- _DATASET CONTENT_:
────────

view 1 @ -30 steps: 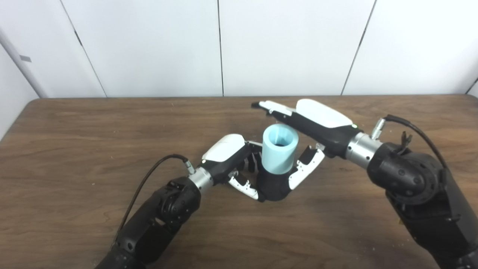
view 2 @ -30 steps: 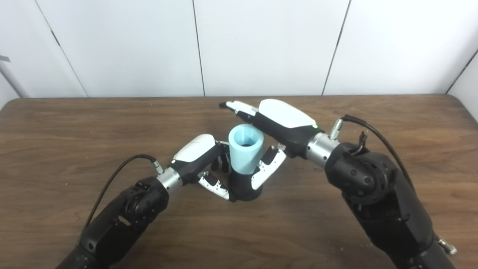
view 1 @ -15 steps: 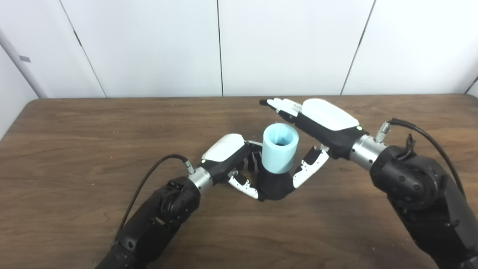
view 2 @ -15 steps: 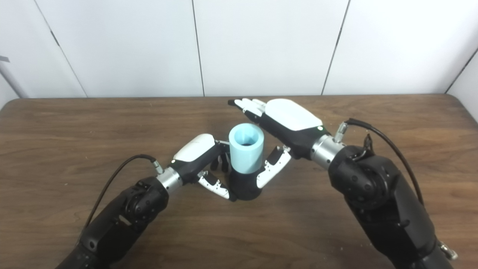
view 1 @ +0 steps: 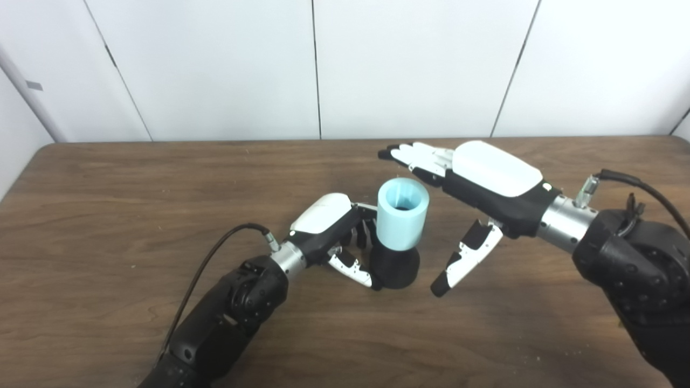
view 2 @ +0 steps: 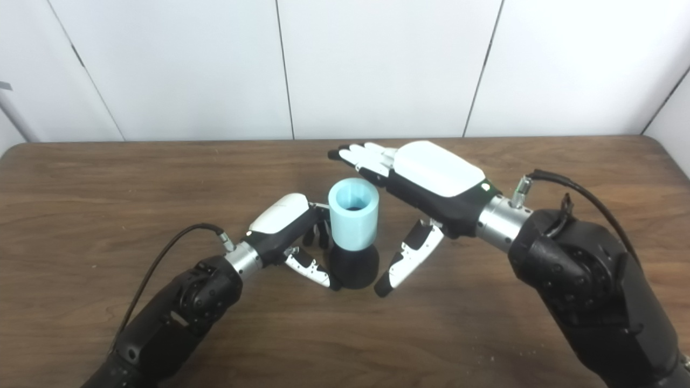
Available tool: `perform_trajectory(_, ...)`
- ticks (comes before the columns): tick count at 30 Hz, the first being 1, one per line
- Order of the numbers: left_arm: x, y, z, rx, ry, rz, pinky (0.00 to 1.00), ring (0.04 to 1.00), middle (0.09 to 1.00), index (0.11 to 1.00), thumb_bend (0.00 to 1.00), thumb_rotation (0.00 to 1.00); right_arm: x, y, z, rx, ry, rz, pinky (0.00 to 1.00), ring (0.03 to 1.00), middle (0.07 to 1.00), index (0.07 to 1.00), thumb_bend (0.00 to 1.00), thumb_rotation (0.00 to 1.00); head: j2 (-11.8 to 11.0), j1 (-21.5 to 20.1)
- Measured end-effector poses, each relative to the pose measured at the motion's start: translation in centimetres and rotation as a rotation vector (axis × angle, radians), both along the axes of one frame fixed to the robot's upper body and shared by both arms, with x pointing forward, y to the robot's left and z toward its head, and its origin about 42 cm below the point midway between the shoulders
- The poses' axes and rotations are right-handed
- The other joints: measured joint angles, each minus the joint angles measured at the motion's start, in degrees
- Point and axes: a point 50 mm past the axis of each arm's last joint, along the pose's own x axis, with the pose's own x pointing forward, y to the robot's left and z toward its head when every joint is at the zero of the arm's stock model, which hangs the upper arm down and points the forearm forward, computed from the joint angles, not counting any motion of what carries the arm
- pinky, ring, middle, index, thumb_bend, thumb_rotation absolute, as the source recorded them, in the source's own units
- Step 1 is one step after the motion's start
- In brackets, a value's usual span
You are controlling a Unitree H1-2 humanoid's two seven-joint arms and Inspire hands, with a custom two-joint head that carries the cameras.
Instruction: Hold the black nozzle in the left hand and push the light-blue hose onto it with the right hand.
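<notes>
The light-blue hose stands upright, seated on the black nozzle, which rests on the wooden table. My left hand is curled around the nozzle's left side, thumb along its front. My right hand is open and empty to the right of the hose, fingers stretched out flat behind its top, thumb pointing down clear of the nozzle. The same scene shows in the right eye view, with the hose, the nozzle and the right hand.
White wall panels stand behind the table's far edge. Cables run from both wrists.
My right hand has let go of the hose and drawn back to the right. Its thumb has come off the nozzle. The left hand, hose and nozzle have stayed put.
</notes>
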Motion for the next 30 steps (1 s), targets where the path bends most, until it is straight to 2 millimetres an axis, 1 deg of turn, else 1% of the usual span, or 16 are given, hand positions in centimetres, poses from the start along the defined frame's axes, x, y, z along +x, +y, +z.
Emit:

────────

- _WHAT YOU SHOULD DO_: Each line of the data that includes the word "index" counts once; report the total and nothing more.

- _YOUR SOLUTION_: 2